**What the task requires:**
From the listing that follows, reproduce only the lines from the one holding "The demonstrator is" through the one holding "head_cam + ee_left", both included, with no pictures.

**Dataset:**

##########

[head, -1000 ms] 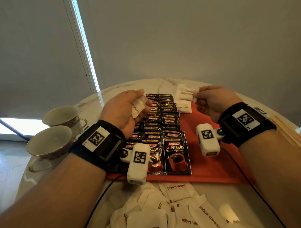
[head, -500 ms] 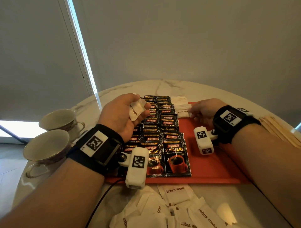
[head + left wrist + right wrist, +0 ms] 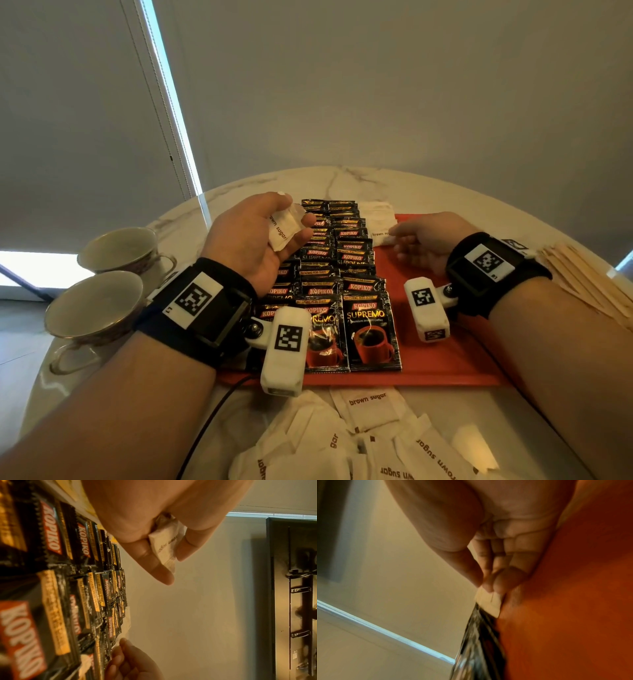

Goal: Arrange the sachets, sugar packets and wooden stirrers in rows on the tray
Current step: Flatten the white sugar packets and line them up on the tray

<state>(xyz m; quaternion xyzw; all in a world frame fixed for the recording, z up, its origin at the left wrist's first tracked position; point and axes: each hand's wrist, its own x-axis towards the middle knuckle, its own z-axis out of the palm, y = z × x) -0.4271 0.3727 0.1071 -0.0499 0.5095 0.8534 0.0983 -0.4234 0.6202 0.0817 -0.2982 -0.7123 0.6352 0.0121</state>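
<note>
On the round marble surface (image 3: 342, 181) sits a red tray (image 3: 445, 363), and most of its left half is covered by black coffee sachets (image 3: 371, 329) laid overlapping in neat columns that run from the near edge to the far one. Just right of the far sachets, a short row of white sugar packets (image 3: 378, 214) has been started on the tray. The right hand (image 3: 424, 240) is low over the tray there, its fingertips (image 3: 498, 582) pinching the near edge of the closest packet in that row (image 3: 382, 234), which lies flat against the sachets beside it; the rest of that hand's fingers are curled in underneath. The left hand (image 3: 253, 236) is raised above the left columns of sachets, palm turned inward, gripping a small bunch of sugar packets (image 3: 282, 229) between thumb and fingers; the words "brown sugar" show on the outer one. In the left wrist view the same bunch (image 3: 164, 545) pokes out between the thumb and the forefinger.

In front of the tray, at the near edge of the surface, a loose heap of more sugar packets (image 3: 370, 442) lies in no order, some face up, some turned sideways. Off to the right of the tray, a bundle of wooden stirrers (image 3: 589, 274) lies on the surface. To the left, well clear of the tray, stand two teacups (image 3: 99, 305), one behind the other.
</note>
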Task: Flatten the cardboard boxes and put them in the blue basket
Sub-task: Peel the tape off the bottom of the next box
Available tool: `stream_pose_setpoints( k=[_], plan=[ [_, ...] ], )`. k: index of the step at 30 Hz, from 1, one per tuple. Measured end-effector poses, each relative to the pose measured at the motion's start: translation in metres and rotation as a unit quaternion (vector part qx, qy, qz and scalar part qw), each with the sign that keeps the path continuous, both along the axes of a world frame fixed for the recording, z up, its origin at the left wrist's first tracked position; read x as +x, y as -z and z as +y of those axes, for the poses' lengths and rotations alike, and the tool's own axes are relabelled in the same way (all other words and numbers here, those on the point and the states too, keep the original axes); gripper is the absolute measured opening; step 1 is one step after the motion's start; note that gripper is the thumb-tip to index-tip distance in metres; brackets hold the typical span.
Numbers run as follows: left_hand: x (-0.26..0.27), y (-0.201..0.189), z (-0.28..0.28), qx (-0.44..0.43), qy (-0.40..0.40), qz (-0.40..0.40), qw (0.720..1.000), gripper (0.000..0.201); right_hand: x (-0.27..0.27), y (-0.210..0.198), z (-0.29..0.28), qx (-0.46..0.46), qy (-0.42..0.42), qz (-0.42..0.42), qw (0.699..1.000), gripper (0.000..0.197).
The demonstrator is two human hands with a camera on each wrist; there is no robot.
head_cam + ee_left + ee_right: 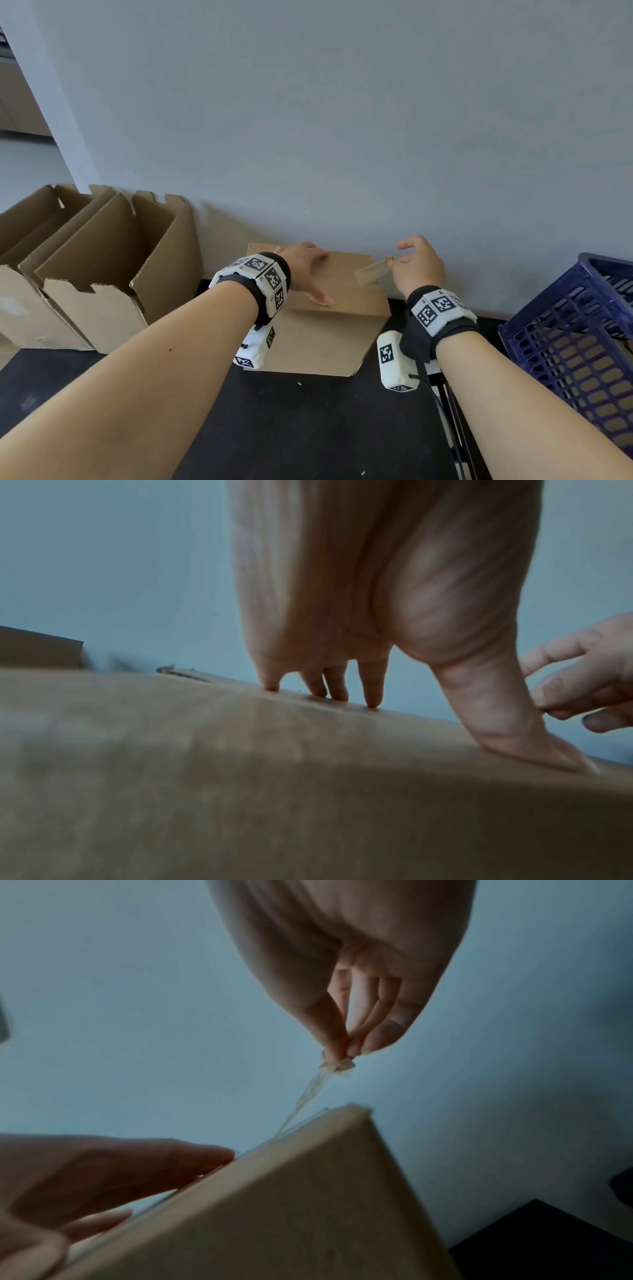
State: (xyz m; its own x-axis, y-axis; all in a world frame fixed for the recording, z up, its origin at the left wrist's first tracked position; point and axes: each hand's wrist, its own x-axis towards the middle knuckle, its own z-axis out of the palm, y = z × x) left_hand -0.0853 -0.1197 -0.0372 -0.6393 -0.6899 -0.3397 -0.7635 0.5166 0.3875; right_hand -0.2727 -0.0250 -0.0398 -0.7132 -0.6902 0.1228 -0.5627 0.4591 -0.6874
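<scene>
A closed brown cardboard box [346, 291] stands on the black table [308, 428] against the wall. My left hand [308, 270] lies flat on its top, fingers straight and pressing down [342, 691]. My right hand [416, 262] is beside the box's right far corner and pinches the end of a strip of clear tape [371, 272] between thumb and fingertips [339, 1053]. The tape [308, 1093] stretches taut from the box's top edge [308, 1191] up to the pinch. The blue basket [575, 346] stands at the right, with cardboard showing through its slats.
Two open cardboard boxes [99, 274] with raised flaps stand at the left against the wall. The grey wall [342, 120] runs right behind the box. A doorway opens at the far left. Dark table surface lies in front of the box.
</scene>
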Motion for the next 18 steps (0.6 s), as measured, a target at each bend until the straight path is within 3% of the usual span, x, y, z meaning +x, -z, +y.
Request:
stream_pose_setpoints(
  k=[4,9,12,18],
  plan=[
    [0.000,-0.002,0.002,-0.003,0.002,0.005,1.000,0.107,-0.007,0.000,0.008,-0.011,0.024,-0.010,1.000,0.008],
    [-0.001,-0.003,0.002,-0.005,0.005,0.008,1.000,0.106,0.002,0.000,0.011,-0.006,-0.062,-0.011,0.998,0.020],
    [-0.001,-0.003,0.002,-0.003,0.003,0.009,1.000,0.106,0.015,0.001,0.009,0.048,-0.116,0.027,0.992,0.021],
    [-0.005,-0.009,0.004,-0.001,0.010,0.001,1.000,0.103,0.023,0.004,0.007,0.141,-0.177,0.079,0.971,0.052]
  ],
)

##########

**Your response:**
The demonstrator is two human hands with a camera on each wrist; there is no robot.
head_cam + ee_left + ee_right: 

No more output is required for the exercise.